This exercise calls for a copy of every line in the listing below that carries the word "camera".
■ ■ ■ ■ ■ ■ ■
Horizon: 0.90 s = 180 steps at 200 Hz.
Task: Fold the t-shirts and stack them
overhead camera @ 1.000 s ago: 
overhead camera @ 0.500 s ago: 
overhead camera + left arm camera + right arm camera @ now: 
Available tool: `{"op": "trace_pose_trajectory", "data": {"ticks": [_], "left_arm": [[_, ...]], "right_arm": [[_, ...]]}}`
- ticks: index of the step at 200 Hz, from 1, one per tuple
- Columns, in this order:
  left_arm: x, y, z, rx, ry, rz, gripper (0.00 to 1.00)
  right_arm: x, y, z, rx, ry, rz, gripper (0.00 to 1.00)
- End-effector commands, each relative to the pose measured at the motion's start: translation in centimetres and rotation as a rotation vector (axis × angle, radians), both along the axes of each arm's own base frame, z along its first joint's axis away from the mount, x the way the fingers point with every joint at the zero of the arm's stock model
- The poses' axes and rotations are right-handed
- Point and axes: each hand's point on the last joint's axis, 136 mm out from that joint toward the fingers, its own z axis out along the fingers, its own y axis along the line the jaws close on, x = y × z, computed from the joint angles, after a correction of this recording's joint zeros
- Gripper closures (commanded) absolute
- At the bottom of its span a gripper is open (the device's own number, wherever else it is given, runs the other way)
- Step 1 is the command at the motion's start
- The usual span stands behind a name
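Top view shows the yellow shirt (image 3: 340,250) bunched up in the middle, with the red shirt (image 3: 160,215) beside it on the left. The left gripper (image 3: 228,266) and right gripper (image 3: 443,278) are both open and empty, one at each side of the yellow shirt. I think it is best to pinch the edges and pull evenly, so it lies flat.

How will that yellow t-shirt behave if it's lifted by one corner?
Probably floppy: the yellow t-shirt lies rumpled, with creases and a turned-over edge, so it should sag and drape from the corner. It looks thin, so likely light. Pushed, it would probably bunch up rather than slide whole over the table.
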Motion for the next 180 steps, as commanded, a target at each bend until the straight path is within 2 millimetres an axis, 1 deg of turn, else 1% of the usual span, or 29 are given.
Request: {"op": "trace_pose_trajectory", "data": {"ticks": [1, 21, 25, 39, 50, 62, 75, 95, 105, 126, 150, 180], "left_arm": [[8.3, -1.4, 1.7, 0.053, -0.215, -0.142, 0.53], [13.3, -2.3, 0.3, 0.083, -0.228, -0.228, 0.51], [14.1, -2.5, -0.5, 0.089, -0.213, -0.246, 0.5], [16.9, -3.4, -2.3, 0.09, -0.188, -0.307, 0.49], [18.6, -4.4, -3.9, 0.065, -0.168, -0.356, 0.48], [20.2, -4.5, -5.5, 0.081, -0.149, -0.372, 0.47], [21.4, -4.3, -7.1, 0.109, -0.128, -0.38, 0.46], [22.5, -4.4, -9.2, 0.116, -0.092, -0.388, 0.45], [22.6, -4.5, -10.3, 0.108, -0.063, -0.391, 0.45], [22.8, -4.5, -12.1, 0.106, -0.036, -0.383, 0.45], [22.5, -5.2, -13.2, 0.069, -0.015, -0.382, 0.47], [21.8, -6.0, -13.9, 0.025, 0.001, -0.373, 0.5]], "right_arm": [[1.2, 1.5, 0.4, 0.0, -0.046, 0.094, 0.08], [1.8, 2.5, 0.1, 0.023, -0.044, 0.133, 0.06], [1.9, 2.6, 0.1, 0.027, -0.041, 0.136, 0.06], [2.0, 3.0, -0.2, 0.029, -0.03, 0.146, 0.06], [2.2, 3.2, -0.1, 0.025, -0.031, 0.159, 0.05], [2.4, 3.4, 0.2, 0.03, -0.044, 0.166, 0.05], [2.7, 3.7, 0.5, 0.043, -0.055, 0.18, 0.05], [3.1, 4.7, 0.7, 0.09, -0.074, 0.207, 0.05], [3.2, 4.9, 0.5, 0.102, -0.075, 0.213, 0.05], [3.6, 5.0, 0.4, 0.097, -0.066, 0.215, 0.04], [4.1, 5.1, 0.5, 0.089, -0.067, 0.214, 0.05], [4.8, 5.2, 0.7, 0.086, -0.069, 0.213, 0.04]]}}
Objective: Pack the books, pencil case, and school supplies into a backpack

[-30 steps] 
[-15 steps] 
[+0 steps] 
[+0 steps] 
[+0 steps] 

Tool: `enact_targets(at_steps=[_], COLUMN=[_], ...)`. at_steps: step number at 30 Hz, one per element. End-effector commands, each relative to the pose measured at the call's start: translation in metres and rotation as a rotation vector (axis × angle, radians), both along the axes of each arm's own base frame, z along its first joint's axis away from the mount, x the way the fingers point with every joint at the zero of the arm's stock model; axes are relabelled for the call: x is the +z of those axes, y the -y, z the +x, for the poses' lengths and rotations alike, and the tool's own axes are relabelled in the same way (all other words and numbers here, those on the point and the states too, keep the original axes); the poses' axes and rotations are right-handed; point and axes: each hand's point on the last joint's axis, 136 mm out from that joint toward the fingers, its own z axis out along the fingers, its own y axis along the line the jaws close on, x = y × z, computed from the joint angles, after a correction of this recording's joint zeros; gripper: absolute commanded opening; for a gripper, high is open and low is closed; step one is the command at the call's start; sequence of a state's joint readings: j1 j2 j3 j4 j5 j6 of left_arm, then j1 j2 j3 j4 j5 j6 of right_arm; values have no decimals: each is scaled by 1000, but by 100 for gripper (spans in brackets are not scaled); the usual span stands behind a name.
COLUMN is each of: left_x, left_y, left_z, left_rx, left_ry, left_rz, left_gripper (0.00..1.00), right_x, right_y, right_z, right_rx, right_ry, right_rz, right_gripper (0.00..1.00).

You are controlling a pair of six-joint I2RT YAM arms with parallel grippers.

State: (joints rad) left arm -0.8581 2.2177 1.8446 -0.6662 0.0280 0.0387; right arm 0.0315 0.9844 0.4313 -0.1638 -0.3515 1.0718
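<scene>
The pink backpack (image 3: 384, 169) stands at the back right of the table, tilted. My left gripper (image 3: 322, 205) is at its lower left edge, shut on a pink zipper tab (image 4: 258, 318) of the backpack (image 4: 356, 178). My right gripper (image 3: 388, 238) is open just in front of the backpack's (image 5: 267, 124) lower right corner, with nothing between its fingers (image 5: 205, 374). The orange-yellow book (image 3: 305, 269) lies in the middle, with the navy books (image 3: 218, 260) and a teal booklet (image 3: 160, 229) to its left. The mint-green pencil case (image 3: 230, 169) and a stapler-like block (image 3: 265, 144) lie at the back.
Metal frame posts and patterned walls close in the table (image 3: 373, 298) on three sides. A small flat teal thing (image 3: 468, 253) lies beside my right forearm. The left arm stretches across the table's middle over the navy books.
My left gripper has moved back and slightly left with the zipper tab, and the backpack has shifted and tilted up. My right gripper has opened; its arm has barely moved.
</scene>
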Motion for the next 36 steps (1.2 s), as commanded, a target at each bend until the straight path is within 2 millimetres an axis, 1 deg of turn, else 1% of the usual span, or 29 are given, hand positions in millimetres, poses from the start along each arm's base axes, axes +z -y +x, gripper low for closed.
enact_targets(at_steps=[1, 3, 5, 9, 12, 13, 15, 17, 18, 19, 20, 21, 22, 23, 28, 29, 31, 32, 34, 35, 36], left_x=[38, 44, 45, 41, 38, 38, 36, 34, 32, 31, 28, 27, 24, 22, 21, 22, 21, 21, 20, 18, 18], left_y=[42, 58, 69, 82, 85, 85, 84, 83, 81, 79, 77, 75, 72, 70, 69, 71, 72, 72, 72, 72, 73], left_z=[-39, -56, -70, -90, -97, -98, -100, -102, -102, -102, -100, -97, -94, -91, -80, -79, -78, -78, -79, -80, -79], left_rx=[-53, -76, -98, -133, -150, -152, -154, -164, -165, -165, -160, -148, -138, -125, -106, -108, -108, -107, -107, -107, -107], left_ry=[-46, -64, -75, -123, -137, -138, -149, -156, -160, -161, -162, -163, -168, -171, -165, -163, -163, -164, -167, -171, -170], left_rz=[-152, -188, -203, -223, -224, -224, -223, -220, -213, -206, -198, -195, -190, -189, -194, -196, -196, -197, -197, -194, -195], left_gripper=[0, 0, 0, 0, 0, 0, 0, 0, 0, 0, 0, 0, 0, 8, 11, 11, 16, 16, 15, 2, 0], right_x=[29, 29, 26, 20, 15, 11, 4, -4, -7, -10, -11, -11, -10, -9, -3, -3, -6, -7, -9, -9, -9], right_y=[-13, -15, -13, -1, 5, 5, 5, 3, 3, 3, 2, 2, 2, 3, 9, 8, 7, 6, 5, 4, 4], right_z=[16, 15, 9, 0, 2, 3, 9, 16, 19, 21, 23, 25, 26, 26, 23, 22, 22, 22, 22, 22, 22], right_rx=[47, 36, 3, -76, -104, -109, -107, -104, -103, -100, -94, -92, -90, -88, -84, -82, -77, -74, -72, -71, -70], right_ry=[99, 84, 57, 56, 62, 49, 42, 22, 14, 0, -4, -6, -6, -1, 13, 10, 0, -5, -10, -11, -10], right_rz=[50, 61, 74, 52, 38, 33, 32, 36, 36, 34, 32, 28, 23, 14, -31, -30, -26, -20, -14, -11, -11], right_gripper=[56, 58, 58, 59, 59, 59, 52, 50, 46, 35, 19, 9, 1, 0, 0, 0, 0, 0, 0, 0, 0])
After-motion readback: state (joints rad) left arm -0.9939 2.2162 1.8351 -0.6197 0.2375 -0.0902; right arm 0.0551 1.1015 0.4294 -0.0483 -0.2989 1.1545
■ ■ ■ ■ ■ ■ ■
■ Answer
overhead camera @ 1.000 s ago: 
overhead camera @ 0.500 s ago: 
overhead camera + left arm camera + right arm camera @ now: 

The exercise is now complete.